YOUR INSTRUCTIONS -
Reproduce only what lies between the first line of the material below and the line containing "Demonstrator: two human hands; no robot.", with both of those lines included and every line kept exact.

##########

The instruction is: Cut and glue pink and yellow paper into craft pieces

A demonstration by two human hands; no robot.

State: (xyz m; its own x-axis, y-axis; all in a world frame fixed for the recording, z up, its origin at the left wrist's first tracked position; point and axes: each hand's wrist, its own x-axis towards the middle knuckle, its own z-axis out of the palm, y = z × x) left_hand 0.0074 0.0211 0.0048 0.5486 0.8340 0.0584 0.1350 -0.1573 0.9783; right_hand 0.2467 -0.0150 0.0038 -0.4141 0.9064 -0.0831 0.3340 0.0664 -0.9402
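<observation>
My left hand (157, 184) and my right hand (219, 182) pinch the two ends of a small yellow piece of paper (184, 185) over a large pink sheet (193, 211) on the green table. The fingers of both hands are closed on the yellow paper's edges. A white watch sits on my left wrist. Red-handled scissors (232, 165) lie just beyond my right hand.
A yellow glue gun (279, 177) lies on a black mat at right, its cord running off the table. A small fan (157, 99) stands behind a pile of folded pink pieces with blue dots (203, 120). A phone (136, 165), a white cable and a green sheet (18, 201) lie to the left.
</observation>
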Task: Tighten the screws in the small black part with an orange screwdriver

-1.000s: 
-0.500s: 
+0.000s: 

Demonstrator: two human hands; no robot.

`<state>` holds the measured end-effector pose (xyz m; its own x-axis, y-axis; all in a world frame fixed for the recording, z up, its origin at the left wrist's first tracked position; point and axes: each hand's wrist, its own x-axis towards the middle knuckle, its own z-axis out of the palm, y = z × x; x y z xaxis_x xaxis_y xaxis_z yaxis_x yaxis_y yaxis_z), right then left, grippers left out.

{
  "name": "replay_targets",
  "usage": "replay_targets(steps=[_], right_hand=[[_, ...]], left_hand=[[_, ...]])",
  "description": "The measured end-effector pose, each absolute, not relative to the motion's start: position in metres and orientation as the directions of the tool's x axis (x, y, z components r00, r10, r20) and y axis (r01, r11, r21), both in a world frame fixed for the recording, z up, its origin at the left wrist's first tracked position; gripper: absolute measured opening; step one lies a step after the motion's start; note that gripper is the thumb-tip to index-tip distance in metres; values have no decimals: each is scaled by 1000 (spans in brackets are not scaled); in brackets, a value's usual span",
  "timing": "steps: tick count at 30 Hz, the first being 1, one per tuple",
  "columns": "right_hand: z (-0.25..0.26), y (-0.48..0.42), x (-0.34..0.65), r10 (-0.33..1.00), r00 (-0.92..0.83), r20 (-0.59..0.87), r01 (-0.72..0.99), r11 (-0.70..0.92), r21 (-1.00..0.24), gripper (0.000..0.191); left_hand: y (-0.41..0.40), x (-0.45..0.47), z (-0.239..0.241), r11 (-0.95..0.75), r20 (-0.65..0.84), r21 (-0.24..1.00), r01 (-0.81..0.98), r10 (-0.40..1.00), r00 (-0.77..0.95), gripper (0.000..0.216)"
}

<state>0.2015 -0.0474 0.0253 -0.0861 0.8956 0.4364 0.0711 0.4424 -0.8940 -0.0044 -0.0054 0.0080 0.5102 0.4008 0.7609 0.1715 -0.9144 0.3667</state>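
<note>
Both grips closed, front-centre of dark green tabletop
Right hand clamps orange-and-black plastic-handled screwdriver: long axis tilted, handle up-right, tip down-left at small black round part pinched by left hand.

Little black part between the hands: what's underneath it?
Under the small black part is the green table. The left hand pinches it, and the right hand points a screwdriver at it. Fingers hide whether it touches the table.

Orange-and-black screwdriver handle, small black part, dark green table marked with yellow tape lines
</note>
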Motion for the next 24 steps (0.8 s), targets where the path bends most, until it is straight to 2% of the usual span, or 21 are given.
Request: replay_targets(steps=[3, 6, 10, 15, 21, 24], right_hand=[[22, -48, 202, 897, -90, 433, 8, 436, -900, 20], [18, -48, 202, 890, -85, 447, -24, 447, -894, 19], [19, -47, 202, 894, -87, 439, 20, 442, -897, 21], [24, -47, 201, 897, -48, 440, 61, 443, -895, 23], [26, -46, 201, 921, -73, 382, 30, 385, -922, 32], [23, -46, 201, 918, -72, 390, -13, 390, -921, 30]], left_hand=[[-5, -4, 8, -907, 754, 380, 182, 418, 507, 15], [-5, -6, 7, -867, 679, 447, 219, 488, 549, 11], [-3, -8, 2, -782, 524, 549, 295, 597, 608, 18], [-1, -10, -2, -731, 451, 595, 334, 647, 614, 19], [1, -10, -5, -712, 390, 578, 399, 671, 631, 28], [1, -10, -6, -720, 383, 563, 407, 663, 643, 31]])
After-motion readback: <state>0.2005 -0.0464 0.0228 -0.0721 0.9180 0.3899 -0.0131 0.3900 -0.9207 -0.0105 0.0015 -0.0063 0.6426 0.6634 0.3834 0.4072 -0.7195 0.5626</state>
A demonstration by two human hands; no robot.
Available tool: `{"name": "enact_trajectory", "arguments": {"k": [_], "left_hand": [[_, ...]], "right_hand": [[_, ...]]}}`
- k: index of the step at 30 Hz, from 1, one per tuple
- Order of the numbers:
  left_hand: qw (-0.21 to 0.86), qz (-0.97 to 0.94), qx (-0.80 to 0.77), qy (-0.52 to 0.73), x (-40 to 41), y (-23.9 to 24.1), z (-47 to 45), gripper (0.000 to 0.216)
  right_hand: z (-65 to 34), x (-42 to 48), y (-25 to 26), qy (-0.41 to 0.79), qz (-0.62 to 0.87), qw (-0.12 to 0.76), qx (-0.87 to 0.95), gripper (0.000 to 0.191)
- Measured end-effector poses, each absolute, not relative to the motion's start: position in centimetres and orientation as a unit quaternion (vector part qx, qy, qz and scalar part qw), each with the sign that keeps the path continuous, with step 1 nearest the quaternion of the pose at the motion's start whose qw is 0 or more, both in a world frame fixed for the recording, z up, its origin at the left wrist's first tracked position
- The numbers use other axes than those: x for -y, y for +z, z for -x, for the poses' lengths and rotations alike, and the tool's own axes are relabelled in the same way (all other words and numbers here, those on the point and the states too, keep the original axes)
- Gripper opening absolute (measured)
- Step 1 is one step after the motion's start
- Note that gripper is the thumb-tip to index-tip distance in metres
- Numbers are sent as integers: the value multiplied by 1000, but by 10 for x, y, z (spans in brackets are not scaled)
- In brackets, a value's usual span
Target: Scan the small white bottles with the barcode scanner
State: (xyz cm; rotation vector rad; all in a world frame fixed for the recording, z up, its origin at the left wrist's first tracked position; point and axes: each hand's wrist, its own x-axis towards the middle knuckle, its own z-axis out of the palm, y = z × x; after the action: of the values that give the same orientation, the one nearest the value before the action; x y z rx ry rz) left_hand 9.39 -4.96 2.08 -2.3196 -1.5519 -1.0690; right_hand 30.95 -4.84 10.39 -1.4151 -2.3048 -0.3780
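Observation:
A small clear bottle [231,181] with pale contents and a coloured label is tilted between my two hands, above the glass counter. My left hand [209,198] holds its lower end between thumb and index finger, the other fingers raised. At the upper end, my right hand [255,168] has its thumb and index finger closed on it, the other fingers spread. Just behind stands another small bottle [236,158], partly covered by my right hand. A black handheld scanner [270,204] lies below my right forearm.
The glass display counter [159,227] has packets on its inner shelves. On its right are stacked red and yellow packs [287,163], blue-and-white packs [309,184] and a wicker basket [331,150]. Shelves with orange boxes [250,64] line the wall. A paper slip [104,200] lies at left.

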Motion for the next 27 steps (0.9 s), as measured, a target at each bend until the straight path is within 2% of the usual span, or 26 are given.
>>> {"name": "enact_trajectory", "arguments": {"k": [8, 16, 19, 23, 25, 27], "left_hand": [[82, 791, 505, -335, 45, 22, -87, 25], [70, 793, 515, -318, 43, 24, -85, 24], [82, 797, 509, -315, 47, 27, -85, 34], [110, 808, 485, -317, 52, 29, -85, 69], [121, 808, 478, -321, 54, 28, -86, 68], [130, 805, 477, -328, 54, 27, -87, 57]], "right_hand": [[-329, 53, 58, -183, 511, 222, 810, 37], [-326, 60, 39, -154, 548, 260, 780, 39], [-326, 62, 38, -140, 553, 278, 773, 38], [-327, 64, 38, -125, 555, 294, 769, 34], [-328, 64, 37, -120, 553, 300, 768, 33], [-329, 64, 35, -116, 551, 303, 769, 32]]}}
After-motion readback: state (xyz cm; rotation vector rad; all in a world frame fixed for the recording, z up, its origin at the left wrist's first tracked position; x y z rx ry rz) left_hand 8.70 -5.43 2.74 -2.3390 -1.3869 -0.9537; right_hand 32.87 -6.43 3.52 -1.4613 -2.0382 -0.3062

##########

ANSWER BOX -
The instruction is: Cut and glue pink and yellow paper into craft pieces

A demonstration by two human hands; no robot.

State: (xyz m; its own x-axis, y-axis; all in a world frame fixed for the recording, z up, its origin at the left wrist's first tracked position; point and axes: each hand's wrist, its own x-axis towards the middle knuckle, its own z-axis out of the palm, y = z × x) left_hand 0.0074 0.0211 0.0048 0.5486 0.8340 0.0584 0.1350 -0.1573 0.9783; right_hand 0.2467 -0.0150 0.0038 -0.4141 0.9064 -0.0831 0.3340 0.0664 -0.9402
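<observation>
My left hand (157, 184) and my right hand (219, 182) pinch the two ends of a small yellow piece of paper (184, 185) over a large pink sheet (193, 211) on the green table. The fingers of both hands are closed on the yellow paper's edges. A white watch sits on my left wrist. Red-handled scissors (232, 165) lie just beyond my right hand.
A yellow glue gun (279, 177) lies on a black mat at right, its cord running off the table. A small fan (157, 99) stands behind a pile of folded pink pieces with blue dots (203, 120). A phone (136, 165), a white cable and a green sheet (18, 201) lie to the left.
</observation>
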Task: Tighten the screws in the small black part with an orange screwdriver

-1.000s: 
-0.500s: 
+0.000s: 

Demonstrator: two human hands; no robot.

The output above is the complete answer.